Though browser support for WebXR is widening, building immersive experiences into browsers or headsets can be complicated due to shifting specifications and APIs as well as rapidly evolving frameworks and best practices. But incorporating immersion into your next web application can also introduce new dimensionality and richness to your user experience — all without the need to learn a new programming language.

• What Is WebXR?
  • The WebXR Specification And Browser Support
  • Field Of View (FOV) And Degrees of Freedom (DoF)
  • WebXR Session Modes
• Setting A Scene With WebXR And Babylon.js
  • Introducing Babylon.js
  • Lights, Camera, Action!
    • A Quick Aside On WebXR Geometry
    • Cameras
    • Lights
    • Light Sources
    • Light Parameters
  • Taking Shape: Set And Parametric Shapes
  • Putting It All Together: Rendering The Scene
  • Next Steps: Supporting And Managing User Input
• Debugging, Extending, And Bundling Babylon.js
  • Debugging Babylon.js With The Inspector
  • Integrating And Bundling Babylon.js With Other JavaScript
• Immersing Yourself In WebXR

What Is WebXR?

Simply put, WebXR is the grouping of standards responsible for supporting rendered three-dimensional scenes in virtual and augmented reality, both experiential realms known together as mixed reality (XR). Virtual reality (VR), which presents a fully immersive world whose physical elements are entirely drawn by a device, differs considerably from augmented reality (AR), which instead superimposes graphical elements onto real-world surroundings.

WebXR-compatible devices run the gamut from immersive 3D headsets with built-in motion and orientation tracking and names like Vive, Oculus, and Hololens to eyeglasses with graphics placed over real-world images and smartphones that display the world — and additional elements — on their native cameras.

The WebXR Specification And Browser Support

The WebXR Device API is the primary conduit by which developers can interact with immersive headsets, AR eyeglasses, and AR-enabled smartphones. It includes capabilities for developers to discover compatible output devices, render a three-dimensional scene to the device at the correct frame rate, mirror the output to a two-dimensional display (such as a 2D web browser), and create vectors that capture the movements of input controls.

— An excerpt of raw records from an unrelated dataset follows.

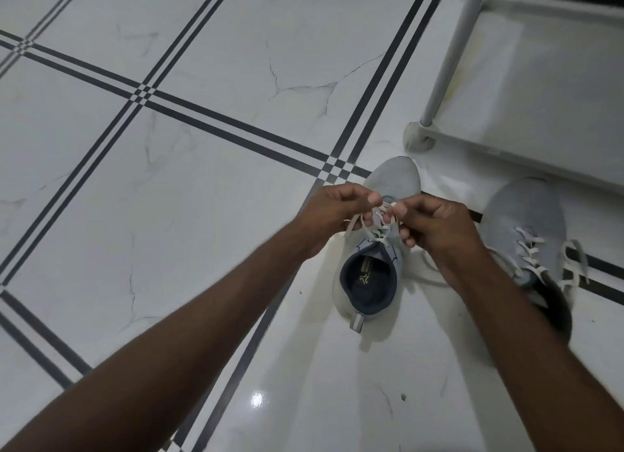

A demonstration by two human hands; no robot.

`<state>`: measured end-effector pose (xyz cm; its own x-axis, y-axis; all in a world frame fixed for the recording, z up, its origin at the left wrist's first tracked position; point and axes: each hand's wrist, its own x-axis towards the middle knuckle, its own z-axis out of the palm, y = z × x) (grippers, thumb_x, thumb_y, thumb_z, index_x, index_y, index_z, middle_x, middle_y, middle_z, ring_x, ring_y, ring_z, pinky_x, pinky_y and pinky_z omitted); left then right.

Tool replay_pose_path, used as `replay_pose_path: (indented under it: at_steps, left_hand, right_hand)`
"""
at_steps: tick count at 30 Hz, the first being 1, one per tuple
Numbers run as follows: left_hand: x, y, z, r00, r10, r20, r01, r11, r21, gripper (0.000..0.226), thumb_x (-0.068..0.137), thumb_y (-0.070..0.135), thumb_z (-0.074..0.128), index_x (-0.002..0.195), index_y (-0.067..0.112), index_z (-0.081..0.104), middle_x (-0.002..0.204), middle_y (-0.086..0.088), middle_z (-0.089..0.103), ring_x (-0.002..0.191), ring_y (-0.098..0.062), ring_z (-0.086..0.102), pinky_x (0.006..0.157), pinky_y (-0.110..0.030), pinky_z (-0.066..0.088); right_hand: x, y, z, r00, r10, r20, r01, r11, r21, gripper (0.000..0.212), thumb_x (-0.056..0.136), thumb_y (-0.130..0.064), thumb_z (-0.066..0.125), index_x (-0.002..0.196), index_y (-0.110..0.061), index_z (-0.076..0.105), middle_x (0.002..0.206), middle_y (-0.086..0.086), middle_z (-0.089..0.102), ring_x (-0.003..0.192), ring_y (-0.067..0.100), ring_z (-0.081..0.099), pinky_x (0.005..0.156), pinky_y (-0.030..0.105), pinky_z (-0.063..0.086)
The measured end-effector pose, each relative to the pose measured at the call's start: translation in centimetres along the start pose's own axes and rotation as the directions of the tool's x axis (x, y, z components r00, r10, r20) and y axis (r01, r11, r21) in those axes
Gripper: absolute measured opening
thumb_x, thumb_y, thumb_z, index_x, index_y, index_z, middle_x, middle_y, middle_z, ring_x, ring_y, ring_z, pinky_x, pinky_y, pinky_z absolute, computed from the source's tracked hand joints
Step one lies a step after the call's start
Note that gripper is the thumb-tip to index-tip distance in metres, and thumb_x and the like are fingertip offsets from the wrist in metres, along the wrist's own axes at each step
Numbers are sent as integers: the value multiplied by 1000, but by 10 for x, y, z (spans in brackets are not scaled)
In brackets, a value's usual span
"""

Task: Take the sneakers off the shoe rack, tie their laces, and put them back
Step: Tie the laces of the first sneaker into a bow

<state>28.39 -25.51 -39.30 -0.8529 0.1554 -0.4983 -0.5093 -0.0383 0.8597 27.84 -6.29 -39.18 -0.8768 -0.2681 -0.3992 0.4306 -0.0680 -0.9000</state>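
Two grey sneakers stand on the tiled floor in front of the shoe rack (526, 120). The left sneaker (395, 181) points away from me, its dark opening toward me. My left hand (332, 211) and my right hand (439, 225) hover over its tongue, each pinching an end of its white laces (378, 235) between thumb and fingers. The right sneaker (526, 225) lies beside my right forearm, its white laces loose and trailing to the right; its heel is hidden behind my arm.
The white shoe rack's lowest shelf and its grey upright post (449, 56) stand at the upper right, just beyond the sneakers' toes. White marble-look tiles with black double stripes (145, 93) stretch out to the left.
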Motion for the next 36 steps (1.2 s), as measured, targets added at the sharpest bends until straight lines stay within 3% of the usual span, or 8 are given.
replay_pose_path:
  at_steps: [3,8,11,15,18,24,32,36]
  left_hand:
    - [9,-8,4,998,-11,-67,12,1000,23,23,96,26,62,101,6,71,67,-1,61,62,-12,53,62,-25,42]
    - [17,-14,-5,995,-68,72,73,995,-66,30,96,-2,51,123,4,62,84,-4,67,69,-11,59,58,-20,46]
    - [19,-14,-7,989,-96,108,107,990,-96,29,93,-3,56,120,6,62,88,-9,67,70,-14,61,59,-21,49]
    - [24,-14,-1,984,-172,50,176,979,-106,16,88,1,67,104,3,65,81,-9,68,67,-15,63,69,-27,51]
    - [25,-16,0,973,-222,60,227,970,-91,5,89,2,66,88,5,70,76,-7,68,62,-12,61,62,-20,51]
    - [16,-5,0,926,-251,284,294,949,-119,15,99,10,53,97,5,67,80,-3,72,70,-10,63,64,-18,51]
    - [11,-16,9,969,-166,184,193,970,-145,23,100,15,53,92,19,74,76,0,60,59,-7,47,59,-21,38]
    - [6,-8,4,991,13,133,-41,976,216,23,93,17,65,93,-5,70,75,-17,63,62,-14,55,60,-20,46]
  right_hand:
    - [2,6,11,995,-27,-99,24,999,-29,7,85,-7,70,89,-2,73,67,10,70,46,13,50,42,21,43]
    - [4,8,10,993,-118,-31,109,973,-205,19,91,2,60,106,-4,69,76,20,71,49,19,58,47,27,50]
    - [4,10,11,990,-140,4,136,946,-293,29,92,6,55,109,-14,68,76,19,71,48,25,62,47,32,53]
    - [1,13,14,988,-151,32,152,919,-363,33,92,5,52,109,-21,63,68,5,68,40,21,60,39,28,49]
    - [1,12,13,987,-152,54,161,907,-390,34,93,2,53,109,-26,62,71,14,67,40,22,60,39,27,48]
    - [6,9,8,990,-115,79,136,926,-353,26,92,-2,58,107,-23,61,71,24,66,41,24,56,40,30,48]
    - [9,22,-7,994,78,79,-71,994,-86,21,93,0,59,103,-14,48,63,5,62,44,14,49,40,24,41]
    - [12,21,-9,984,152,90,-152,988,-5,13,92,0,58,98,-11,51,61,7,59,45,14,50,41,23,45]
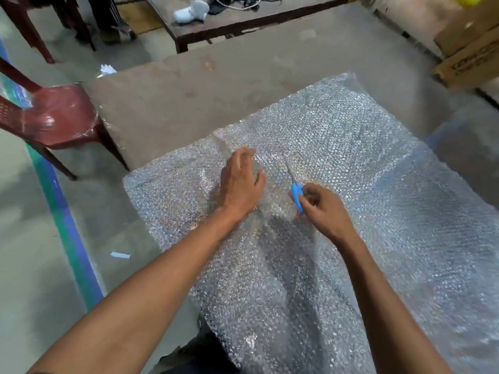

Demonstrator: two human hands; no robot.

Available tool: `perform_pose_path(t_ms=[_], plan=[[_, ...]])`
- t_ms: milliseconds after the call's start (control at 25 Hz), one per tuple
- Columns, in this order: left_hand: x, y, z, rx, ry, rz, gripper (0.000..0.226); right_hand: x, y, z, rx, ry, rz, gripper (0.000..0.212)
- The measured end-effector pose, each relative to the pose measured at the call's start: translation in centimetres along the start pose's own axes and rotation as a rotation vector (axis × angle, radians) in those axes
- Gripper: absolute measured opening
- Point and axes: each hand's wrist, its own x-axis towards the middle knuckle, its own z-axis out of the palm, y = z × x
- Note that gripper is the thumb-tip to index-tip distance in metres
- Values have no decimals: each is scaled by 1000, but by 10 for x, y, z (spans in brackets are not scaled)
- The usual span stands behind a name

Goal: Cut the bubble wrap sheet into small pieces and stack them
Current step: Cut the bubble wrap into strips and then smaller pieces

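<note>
Nearest to you, your two bare forearms reach forward from the bottom of the view, over the near end of the bubble wrap sheet (337, 163), which drapes off the table edge toward your lap. The sheet is by far the largest thing here: it covers the near right part of the brown table (172, 98) and runs away from you toward the far right, its long axis slanting from lower left to upper right. No small cut pieces or stack can be seen, so the cutting looks to be near its start.

Your left hand (240, 182) lies flat on the sheet with fingers straight and spread, pressing it down. Just to its right, your right hand (324, 209) has its fingers curled round the blue handles of a pair of scissors (294, 188). The blades point away from you and slightly left, lying along the sheet between your two hands. The blades are thin and blurred, so you cannot tell how far apart they stand.

The relation that matters: the uncut material lies straight ahead of the blade tips, and your left hand holds the sheet taut just beside that line.

A red plastic chair (59, 114) stands to the left of the table.
</note>
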Motion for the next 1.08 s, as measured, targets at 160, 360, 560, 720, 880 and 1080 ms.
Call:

Currently a working draft, the WebXR specification is a combination of the foregoing WebVR API, which was designed solely for virtual reality use cases, and the all-new WebXR Augmented Reality Module, which remains highly experimental. WebVR, formerly the predominant and recommended approach for virtual reality experiences, is now superseded by WebXR, and many frameworks and libraries offer migration strategies between WebVR and the newer WebXR specification.

Though WebXR is now witnessing adoption across the industry, browser support remains spotty, and it’s not yet guaranteed that a mixed reality application built according to the WebXR specification will work off the shelf in production.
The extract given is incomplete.